Musk Altman trial: Inside the OpenAI legal showdown
Musk testifies he donated over $38m believing OpenAI would stay nonprofit, now he wants Sam Altman removed
Elon Musk told a San Francisco jury this week that he donated $38 million to OpenAI under the belief that it would remain a nonprofit research lab, one where no single person, including himself, would ever own stock. That bet, he says, has cost him dearly.
Jury selection in Musk vs Altman began Monday, and Musk took the stand the following day as the trial's first witness. His central accusation is that CEO Sam Altman and co-founder Greg Brockman deceived him into funding what ultimately became an $800 billion for-profit company.
"I was a fool who provided free funding," Musk told the court.
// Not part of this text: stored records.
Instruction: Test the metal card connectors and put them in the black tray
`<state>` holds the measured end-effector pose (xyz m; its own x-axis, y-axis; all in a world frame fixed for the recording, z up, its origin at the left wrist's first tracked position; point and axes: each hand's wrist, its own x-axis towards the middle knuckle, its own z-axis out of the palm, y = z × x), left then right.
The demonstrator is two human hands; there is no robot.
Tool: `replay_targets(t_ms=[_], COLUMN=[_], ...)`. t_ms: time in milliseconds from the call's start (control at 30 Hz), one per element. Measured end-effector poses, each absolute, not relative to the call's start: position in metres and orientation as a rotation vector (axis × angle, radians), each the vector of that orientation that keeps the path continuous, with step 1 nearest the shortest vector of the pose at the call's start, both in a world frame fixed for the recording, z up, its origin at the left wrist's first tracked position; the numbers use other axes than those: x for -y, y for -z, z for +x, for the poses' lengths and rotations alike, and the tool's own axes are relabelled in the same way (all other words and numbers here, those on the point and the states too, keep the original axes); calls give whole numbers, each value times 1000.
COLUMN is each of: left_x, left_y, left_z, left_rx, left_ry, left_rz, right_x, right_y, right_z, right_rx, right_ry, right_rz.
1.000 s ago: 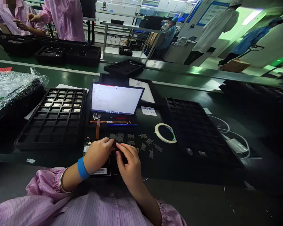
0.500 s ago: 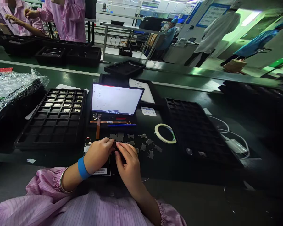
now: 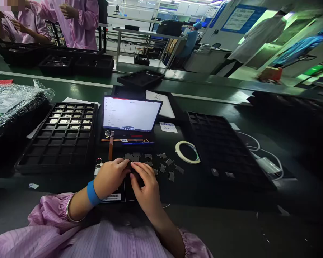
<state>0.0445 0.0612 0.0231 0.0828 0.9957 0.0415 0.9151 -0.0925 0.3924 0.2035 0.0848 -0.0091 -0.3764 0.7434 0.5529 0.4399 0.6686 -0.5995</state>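
My left hand [image 3: 111, 178], with a blue band at the wrist, is closed, its thumb and forefinger pinched close to my right fingertips. My right hand [image 3: 146, 182] is closed too, its fingers bent toward the same spot. Whatever small dark piece they may hold is hidden by the fingers. Just beyond the fingertips lie flat grey plates [image 3: 132, 157]. Several small thin modules [image 3: 162, 167] are scattered to the right of them. A brown flat ribbon cable [image 3: 111, 146] lies beyond my left hand. Under my wrists a dark panel with a barcode label [image 3: 113, 197] shows in part.
A lit screen [image 3: 130, 114] stands ahead, with an orange strip [image 3: 118, 140] and a blue pen-like stick [image 3: 138, 143] before it. A tray of parts [image 3: 56, 148] is at left; a tape roll [image 3: 178, 153] and a dark tray [image 3: 220, 143] are at right. Co-workers stand across the bench.
My hands stay together at nearly the same place. The whole view has shifted slightly left. Across the bench, the co-workers' hands have moved, and the walkers at right have shifted to the right.
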Motion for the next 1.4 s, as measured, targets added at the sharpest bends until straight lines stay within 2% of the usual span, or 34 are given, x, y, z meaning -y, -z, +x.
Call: replay_targets(t_ms=[1400], left_x=[-61], left_y=[-16], left_z=[42], left_rx=[-1889], left_ry=[-572], left_rz=[2143], right_x=[-85], right_y=[9], right_z=[205], right_rx=[2019], right_ry=[-477], right_rz=[-884])
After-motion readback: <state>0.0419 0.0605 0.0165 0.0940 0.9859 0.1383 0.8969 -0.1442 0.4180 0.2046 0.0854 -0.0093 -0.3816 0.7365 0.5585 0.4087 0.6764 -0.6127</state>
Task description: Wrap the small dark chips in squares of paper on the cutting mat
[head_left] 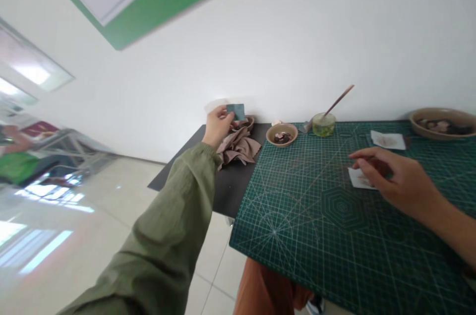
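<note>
My left hand (218,124) reaches to the far left and pinches a small flat blue-grey square (235,111); its material is unclear. Just beneath it lies a crumpled heap of brownish cloth (240,147), partly covering a bowl (250,123). Over the green cutting mat (297,196), my right hand (396,176) hovers with thumb and fingertips drawn together in a pinch. Anything between those tips is too small to make out. A white square (360,179) with faint brownish marks lies under that hand, partly hidden by it.
Along the wall stand a small bowl of dark and pale pieces (281,135), a yellow-green jar (323,125) with a brush-like stick (339,100), and a larger bowl (442,124). Another white square (388,140) lies nearby. A seated person (22,161) is far left.
</note>
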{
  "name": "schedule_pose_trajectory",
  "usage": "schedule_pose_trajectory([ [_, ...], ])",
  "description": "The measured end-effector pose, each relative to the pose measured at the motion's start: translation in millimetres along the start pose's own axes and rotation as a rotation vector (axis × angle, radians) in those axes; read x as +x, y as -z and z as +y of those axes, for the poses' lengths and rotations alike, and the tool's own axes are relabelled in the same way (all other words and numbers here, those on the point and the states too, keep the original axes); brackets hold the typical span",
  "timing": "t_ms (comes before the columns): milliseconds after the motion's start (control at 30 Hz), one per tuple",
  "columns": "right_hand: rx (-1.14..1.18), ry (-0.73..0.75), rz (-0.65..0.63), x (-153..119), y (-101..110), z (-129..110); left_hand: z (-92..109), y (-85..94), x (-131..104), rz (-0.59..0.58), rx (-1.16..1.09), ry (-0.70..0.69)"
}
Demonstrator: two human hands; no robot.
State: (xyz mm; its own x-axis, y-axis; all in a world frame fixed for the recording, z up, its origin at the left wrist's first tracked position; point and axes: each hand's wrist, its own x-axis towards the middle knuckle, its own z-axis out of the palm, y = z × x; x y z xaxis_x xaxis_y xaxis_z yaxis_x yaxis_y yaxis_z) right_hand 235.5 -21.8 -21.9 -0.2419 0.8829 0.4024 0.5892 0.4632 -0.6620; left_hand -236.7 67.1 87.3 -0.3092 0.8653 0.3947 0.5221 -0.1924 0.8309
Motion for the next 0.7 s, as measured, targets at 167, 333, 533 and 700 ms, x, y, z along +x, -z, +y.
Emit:
schedule_pose_trajectory([
  [167, -0.064, 0.109, -0.018, -3, -3, -4, -36, 1.8, 37, -0.05, 0.116, 0.107],
  [333, -0.073, 0.133, -0.009, -4, -3, -8, -56, -6.7, 56, -0.174, 0.273, 0.126],
  [533, -0.084, 0.165, -0.005, -5, -2, -11, -67, -11.3, 73, -0.26, 0.488, 0.13],
  [700, -0.083, 0.176, -0.007, -4, -2, -12, -68, -6.2, 78, -0.254, 0.634, 0.072],
])
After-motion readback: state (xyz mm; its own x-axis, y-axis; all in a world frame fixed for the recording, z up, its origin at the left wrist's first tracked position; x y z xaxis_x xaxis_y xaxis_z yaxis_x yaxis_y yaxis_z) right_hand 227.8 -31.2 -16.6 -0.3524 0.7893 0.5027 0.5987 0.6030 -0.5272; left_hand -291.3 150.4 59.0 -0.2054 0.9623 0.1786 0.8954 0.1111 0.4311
He is seeking the removal of both Altman and Brockman, up to $150 billion in damages for OpenAI's nonprofit arm, and an end to the company's status as a public benefit corporation.
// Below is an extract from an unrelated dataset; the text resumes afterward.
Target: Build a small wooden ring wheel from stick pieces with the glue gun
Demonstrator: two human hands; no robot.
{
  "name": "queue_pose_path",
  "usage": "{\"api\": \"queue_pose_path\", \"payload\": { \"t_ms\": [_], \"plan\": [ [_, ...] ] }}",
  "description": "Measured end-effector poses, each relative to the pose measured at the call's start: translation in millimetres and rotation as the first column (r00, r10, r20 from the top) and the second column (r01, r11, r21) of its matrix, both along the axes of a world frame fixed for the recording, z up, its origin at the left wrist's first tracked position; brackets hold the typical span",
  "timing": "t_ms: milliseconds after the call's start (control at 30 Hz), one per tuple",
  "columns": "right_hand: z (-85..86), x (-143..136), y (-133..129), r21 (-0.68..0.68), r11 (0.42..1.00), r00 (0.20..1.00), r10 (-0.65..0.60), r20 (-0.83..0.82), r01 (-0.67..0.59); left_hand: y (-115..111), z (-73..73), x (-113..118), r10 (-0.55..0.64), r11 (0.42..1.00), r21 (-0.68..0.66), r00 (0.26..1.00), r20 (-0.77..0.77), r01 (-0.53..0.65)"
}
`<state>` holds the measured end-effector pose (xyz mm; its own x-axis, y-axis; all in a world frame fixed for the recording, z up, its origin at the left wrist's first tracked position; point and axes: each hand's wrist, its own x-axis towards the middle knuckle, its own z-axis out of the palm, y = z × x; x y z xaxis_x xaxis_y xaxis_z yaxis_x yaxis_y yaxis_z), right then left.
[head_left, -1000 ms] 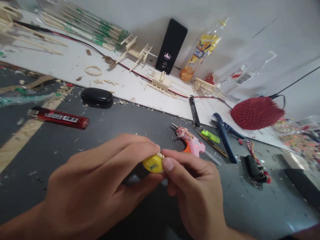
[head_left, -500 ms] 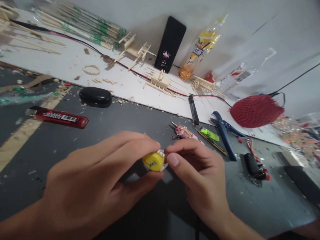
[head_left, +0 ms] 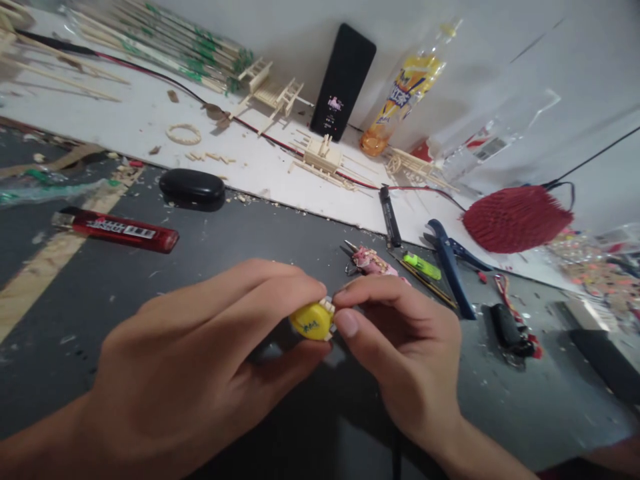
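Between thumb and fingers, my left hand (head_left: 200,353) grips a yellow bottle cap (head_left: 311,321) with dark lettering on its face. Small pale wooden pieces (head_left: 327,305) sit along the cap's right rim. My right hand (head_left: 405,353) is closed in a pinch at that rim, thumb and forefinger close together. What its fingertips hold, if anything, is too small and covered to make out. Both hands are over the dark grey table (head_left: 280,240), with their fingertips nearly meeting at the cap.
A red lighter (head_left: 123,230) and a black oval case (head_left: 193,188) lie left. Right are pink-handled pliers (head_left: 373,261), a green lighter (head_left: 421,265), a blue cutter (head_left: 453,270) and keys (head_left: 507,327). Behind stand small wooden models (head_left: 323,157), a phone (head_left: 343,83) and a bottle (head_left: 407,90).
The cap has tilted slightly and shifted a little to the right in my left hand. My right fingertips now sit closer against its rim. The view has moved slightly.
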<state>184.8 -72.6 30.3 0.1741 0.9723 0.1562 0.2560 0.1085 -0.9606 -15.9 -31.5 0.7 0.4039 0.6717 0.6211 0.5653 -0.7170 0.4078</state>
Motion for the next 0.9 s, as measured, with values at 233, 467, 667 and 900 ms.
{"api": "queue_pose_path", "payload": {
  "t_ms": [233,467,667,900],
  "plan": [
    [-0.8,-1.0,0.6,-0.031,1.000,1.000,0.004,-0.005,-0.005,-1.5,-2.5,4.3,0.001,1.000,-0.008,0.998,0.058,-0.001],
    [-2.0,-1.4,-0.5,-0.001,1.000,0.997,-0.012,0.079,0.012,1.7,1.2,-0.2,-0.044,0.999,0.006,0.999,0.026,0.044],
    [-1.1,-0.7,-0.3,0.072,0.997,0.983,-0.021,0.185,0.008,1.8,0.7,3.4,-0.085,0.996,0.011,0.991,0.104,0.085],
    [-1.2,1.0,-2.9,0.098,0.995,0.966,-0.018,0.259,-0.007,3.9,5.5,3.4,-0.111,0.994,-0.005,0.982,0.154,0.113]
  ]
}}
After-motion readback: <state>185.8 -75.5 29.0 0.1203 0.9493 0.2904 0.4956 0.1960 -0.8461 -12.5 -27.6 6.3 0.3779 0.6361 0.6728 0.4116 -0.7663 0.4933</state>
Musk described donating roughly $5 million per quarter and covering $3 million annually in office rent, continuing even after growing uneasy about OpenAI's direction. "After I received reassurances that OpenAI would continue to be a nonprofit, I continued to donate," he testified.
He says he only concluded the deal had been broken in late 2022, the same period OpenAI's valuation was surging on the back of ChatGPT's explosive growth. A key exhibit shown to the jury: an email from co-founder Ilya Sutskever raising concerns that Musk's proposed ownership structure would give him unilateral control over AGI.
OpenAI has pushed back sharply, calling the lawsuit "a baseless and jealous bid to derail a competitor" and pointing to Musk's own AI ventures, including xAI and its ChatGPT rival Grok, as the real motivation. The company argues that Musk himself once sought majority ownership of OpenAI and departed after that was refused.
On the Microsoft investment an early flashpoint Musk testified he initially accepted it, understanding it was structured to put the nonprofit's interests first and would "dissolve upon the discovery of AGI."
The outcome could reshape how OpenAI is allowed to operate and whether its ongoing conversion from nonprofit to a fully for-profit structure can continue.